§ WHAT IS EXPECTED: Once you find a line containing the word "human" in the entries below, copy it.

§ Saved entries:
────

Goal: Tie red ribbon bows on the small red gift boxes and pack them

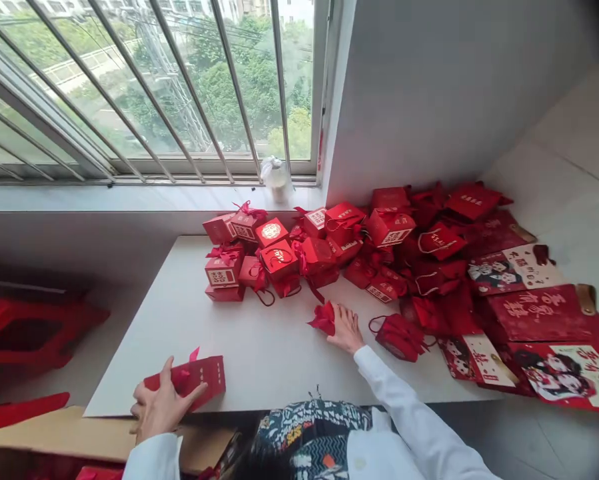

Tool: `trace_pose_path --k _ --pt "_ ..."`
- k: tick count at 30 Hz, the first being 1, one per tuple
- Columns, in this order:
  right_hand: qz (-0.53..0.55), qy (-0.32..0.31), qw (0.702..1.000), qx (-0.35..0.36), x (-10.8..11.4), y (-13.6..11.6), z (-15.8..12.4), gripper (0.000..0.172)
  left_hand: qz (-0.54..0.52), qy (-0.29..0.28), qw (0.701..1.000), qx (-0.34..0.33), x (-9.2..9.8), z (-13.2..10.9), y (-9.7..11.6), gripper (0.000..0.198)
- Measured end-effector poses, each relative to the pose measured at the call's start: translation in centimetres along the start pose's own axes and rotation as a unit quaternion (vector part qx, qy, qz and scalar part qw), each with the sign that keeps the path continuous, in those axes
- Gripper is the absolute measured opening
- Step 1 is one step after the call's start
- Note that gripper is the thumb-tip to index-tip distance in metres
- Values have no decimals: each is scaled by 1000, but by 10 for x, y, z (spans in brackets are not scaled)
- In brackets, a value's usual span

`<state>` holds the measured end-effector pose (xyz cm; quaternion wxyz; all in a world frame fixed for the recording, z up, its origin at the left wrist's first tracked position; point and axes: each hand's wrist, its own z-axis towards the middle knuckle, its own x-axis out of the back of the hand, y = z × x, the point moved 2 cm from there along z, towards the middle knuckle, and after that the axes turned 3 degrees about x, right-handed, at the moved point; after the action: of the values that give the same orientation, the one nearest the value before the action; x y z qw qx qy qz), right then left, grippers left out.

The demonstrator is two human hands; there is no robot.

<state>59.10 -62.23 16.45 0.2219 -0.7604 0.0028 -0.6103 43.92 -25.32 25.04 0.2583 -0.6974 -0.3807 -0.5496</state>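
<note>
Desk by the window: A white desk stood below a barred window.
Left hand: The left hand grasped a dark red box near the front left corner, its fingers spread wide, seemingly to span it.
Right hand: The right hand had fingers curled around a small red packet mid-desk, a size that one hand apparently managed.
Ribboned boxes: A pile of red boxes crowded the back, perhaps to leave working room in front.
Gift bags: Printed bags lay overlapping on the right, probably saving space.
</note>
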Motion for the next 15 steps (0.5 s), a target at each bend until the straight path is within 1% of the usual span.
trace_pose_path --k 3,5,7,9,11,12,13,15 --pt "-12 40 998 -42 16 41 0 91 7 10 1000 -27 -4 -8 18 83" --pt "-19 64 996 -50 22 59 9 92 29 19 998 -53 -6 -14 34 78" --pt "-27 85 995 -50 27 72 22 88 54 26 995 -76 -7 -19 52 74" --pt "-35 104 993 -45 29 79 36 74 70 27 993 -94 -8 -23 72 71" --pt "-42 118 991 -38 31 83 47 59 73 27 991 -106 -9 -26 92 71" --pt "-45 124 991 -34 32 83 51 55 71 27 991 -108 -10 -27 101 72" --pt "-48 130 990 -31 32 82 54 53 66 27 991 -109 -12 -29 111 72" --pt "-53 145 987 -31 31 78 56 57 56 32 992 -111 -15 -34 129 74"
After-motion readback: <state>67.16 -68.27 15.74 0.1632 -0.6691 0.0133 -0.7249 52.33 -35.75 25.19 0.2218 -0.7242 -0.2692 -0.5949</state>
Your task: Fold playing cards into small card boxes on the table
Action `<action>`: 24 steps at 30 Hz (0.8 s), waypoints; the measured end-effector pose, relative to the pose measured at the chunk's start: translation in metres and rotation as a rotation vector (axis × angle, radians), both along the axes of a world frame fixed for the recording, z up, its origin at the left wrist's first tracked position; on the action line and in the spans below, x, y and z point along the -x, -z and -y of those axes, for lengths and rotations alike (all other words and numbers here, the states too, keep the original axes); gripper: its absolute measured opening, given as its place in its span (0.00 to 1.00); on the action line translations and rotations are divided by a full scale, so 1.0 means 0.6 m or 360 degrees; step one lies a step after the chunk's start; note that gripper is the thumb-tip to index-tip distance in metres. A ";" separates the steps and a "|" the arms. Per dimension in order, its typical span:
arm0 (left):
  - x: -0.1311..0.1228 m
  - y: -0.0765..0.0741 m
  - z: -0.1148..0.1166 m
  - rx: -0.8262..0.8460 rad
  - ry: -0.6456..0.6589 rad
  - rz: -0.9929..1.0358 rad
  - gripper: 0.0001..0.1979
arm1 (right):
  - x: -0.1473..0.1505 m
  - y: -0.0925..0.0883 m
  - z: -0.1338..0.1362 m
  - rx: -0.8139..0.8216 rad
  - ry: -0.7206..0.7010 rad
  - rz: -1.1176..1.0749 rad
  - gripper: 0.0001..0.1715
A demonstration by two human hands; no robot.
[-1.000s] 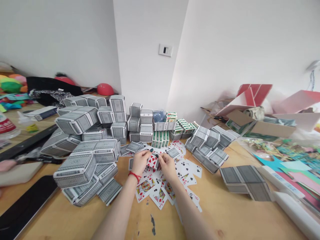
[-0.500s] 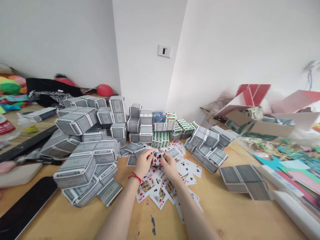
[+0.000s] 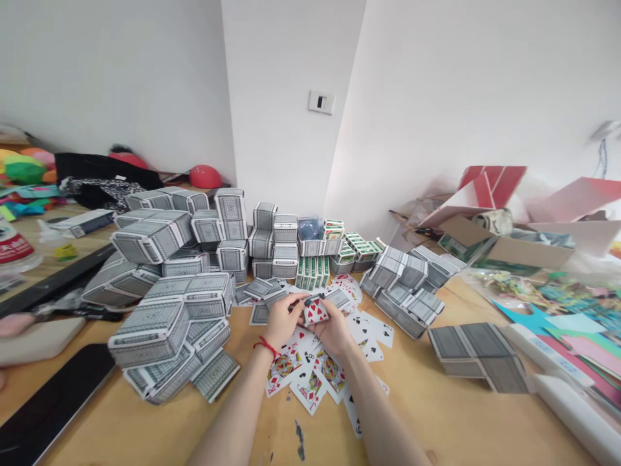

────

§ WRITTEN SOLUTION:
The demonstrator is two human hands; there is no robot.
A demonstration by two human hands; no robot.

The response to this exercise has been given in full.